* WHAT YOU NEED TO DO *
Only one stretch of the data below is wanted: the lines starting at the one with "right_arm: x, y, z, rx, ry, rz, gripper" and ending at the one with "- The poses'", both included, given again exactly.

□ □ □ □ □

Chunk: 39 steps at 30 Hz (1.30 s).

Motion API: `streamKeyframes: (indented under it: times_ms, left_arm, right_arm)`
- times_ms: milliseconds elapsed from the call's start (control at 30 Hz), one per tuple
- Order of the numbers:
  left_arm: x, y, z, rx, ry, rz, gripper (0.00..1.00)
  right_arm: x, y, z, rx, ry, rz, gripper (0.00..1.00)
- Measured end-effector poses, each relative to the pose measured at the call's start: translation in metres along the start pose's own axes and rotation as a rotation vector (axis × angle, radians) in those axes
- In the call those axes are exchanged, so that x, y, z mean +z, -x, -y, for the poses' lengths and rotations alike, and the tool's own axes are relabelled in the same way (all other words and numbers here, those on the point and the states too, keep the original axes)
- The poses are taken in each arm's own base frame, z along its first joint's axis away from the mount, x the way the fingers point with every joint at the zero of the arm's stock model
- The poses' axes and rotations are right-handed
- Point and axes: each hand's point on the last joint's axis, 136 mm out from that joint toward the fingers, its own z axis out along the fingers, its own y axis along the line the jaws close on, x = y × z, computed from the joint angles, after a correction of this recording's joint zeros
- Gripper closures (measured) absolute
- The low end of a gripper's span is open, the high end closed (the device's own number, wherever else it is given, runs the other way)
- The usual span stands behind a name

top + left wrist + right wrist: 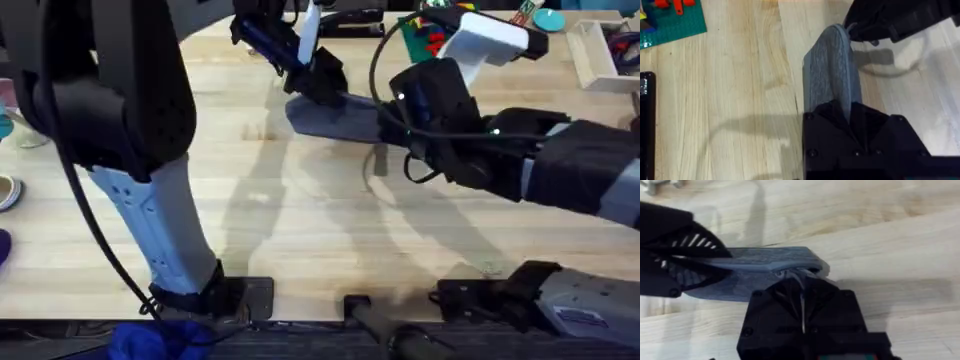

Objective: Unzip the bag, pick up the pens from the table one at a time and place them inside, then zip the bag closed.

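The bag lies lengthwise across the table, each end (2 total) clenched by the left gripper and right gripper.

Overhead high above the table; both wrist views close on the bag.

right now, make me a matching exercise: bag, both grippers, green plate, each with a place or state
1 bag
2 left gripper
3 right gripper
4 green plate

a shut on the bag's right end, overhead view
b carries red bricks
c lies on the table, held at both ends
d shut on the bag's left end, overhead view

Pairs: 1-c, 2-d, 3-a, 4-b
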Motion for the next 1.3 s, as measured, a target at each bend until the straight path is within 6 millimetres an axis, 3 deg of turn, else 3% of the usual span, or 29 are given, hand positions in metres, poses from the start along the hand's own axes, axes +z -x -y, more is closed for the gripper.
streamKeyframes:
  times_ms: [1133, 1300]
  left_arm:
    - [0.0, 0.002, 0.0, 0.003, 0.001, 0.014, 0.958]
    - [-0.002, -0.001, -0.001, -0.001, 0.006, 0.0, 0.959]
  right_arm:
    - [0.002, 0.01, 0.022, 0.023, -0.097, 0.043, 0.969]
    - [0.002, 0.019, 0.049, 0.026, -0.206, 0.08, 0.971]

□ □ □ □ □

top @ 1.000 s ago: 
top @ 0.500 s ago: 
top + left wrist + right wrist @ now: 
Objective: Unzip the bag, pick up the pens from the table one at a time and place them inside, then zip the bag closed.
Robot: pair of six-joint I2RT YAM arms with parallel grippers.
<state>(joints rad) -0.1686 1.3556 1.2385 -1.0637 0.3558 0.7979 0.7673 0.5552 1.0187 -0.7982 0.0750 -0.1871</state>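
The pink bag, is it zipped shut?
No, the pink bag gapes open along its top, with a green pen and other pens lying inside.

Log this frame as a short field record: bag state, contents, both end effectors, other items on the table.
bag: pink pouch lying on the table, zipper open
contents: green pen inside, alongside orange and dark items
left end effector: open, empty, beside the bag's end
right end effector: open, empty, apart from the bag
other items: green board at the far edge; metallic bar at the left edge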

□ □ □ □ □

* SOLUTION TO THE PROBLEM *
  right_arm: x, y, z, rx, ry, rz, gripper (0.00..1.00)
- Measured end-effector poses, each relative to the pose measured at the call's start: translation in metres along the start pose's own axes and rotation as a rotation vector (axis × angle, radians) in those axes
- In the call those axes are exchanged, so that x, y, z mean +z, -x, -y, for the poses' lengths and rotations alike, and the tool's own axes are relabelled in the same way (all other words and numbers here, those on the point and the states too, keep the original axes)
- The poses are taken in each arm's own base frame, z along its first joint's axis away from the mount, x the way the fingers point with every joint at the zero of the arm's stock model
- The poses' axes and rotations are right-handed

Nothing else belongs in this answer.